When an employee is injured, they may be prescribed opioids like OxyContin and Percocet. But here's the problem: taking opioids creates a huge risk of abuse and addiction, which prolongs recovery (as employees are more interested in keeping the drugs coming than getting better and getting back to work), endangers lives, drains resources, and drives up the costs of workers' compensation.
This fall, the American Academy of Neurology came out against opioid use for chronic pain. The risk of addiction and overdose are simply too great, the academy says, and there's no evidence that opioids are even effective at managing pain over long periods. Meanwhile, long term use and abuse is rampant: the academy found 50% of patients who used opioids for at least three months five years ago are still using them now.
There are no hard and fast numbers on how quickly someone can become addicted to opioids--mitigating factors such as genetic predisposition to addiction, having grown up in a home where drugs or alcohol were abused, and having a co-occurring mental illness such as schizophrenia or clinical depression all have a major impact on whether a person becomes dependent, and how rapidly. The DEA and FDA have classified oxycodone as a Schedule II narcotic, meaning that while the drug has proven therapeutic uses, it also has both a high potential for abuse, and if abused can easily lead to severe psychological or physical dependence.
Opioid abuse also creates massive costs for employers and insurers. Out of the roughly $1.5 billion spent annually on narcotics for workers' compensation claimants, most goes to opioids. One injured worker's opioid prescriptions can cost up to $12,000 per month - not to mention associated costs for side effects.
And then there's the amount of time long-term opioid use keeps an employee out of work: almost five times longer than workers treated with only a single, no-refills opioid prescription, or entirely without opioids, according to the California Workers' Compensation Institute.
But there are solutions. The Academy of Neurology supports Washington State's "yellow flag" dosage recommendation, where a provider has to get consultation if a patient reaches a certain dosage limit without seeing "substantial improvement." The Centers for Disease Control and Prevention also support that "yellow flag," and many other states are creating similar policies.
Texas, one of the states with the most opioid abuse, is becoming a success story. Over a five-year period, as a result of tighter restrictions on prescribing opioids, claims went from $40 million to $35 million, and the cost of medical claims for the pills themselves has dropped from $6 million to about $3 million.
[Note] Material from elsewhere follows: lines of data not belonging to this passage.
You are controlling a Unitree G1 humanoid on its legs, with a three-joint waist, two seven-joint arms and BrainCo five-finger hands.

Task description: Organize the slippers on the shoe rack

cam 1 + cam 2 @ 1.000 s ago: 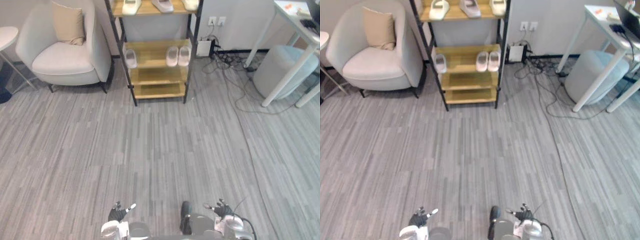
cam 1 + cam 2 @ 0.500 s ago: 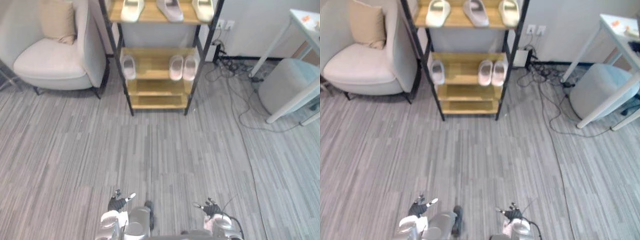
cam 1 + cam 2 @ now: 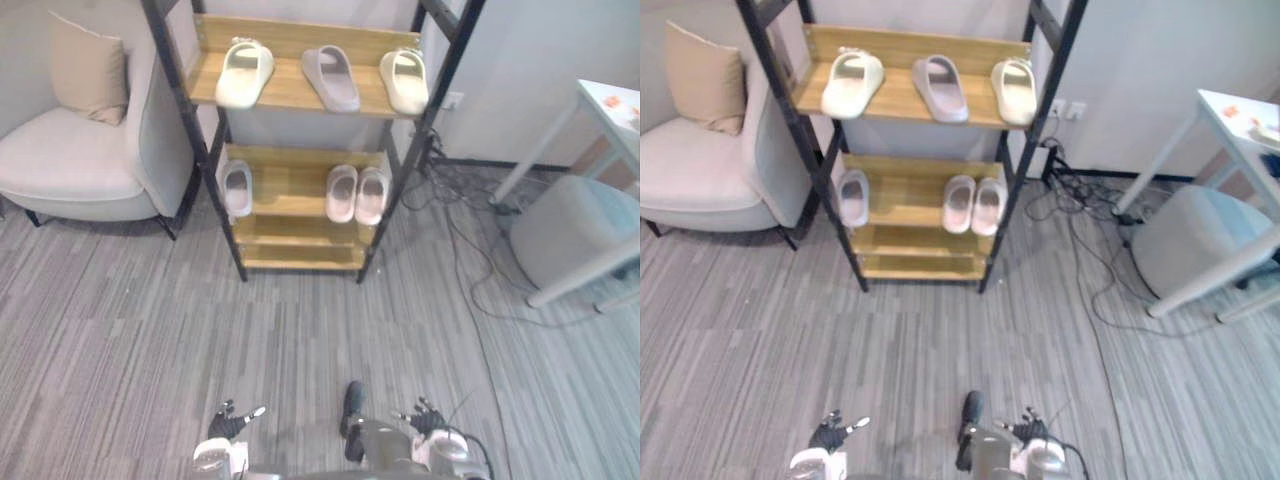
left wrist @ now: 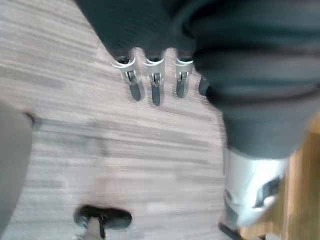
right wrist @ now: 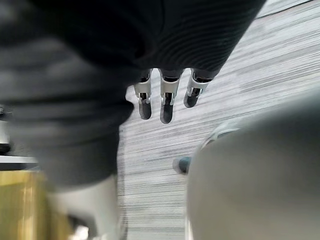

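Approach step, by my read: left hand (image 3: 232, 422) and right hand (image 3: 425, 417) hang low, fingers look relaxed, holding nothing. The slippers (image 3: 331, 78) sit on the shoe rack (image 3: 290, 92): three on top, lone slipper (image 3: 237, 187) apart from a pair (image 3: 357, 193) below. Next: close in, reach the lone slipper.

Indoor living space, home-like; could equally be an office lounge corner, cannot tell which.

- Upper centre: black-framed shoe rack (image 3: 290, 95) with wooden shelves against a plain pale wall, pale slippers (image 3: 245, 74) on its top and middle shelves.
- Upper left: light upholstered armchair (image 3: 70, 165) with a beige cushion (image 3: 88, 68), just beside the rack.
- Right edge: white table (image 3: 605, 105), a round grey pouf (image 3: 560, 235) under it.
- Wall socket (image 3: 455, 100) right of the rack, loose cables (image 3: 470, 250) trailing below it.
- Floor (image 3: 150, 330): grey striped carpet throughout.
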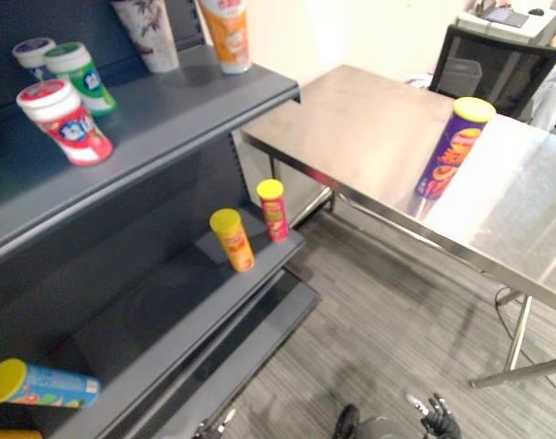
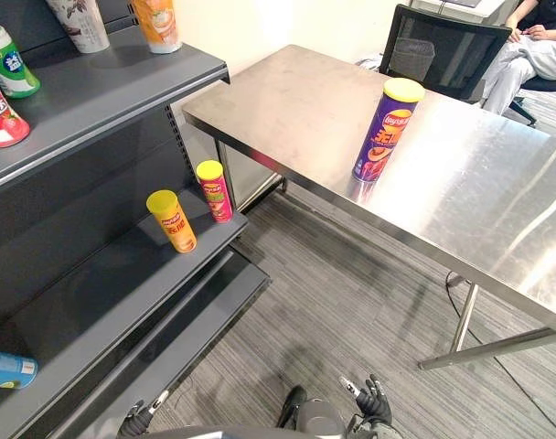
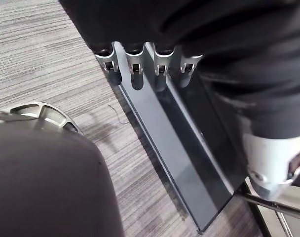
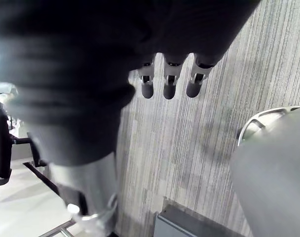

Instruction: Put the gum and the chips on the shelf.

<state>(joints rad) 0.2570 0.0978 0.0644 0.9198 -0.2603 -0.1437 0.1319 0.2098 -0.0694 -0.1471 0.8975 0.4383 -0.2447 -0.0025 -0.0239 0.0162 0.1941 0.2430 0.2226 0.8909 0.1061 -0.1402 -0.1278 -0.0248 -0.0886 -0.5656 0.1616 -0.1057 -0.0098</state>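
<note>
A tall purple chips can (image 1: 452, 149) with a yellow lid stands upright on the steel table (image 1: 360, 119), near its front edge. On the upper shelf (image 1: 177, 114) stand a red-and-white gum bottle (image 1: 66, 122) and a green one (image 1: 80, 75). Both hands hang low by the floor, far from the can. My right hand (image 2: 369, 401) is open and empty, its fingers (image 4: 169, 84) straight above the carpet. My left hand (image 2: 136, 421) is open too, its fingers (image 3: 135, 71) straight over the shelf's base, holding nothing.
A yellow small can (image 1: 232, 239) and a red one (image 1: 272, 209) stand on the middle shelf; a blue can (image 1: 40, 383) lies further left. Two cups (image 1: 228, 32) top the upper shelf. A black chair (image 2: 443, 55) and a seated person (image 2: 539, 50) are behind the table.
</note>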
Companies are also addressing these problems internally. Some use physicians who are conservative in their approach to opioids. Educate injured workers about the dangers of opioids, and (if allowed by your employment contracts) use periodic drug testing to monitor the amount and duration of opioid use. Offer additional program support for helping employees wean off of opioids--the US Department of Labor has a return-to-work toolkit full of resources for employers with injured employees. And, above all, recognize that opioids aren't the solution we once thought they were: be cautious, and look out for your employees. You'll be saving money on workers' compensation, but you'll also be protecting your employees from the pain that these painkillers can cause.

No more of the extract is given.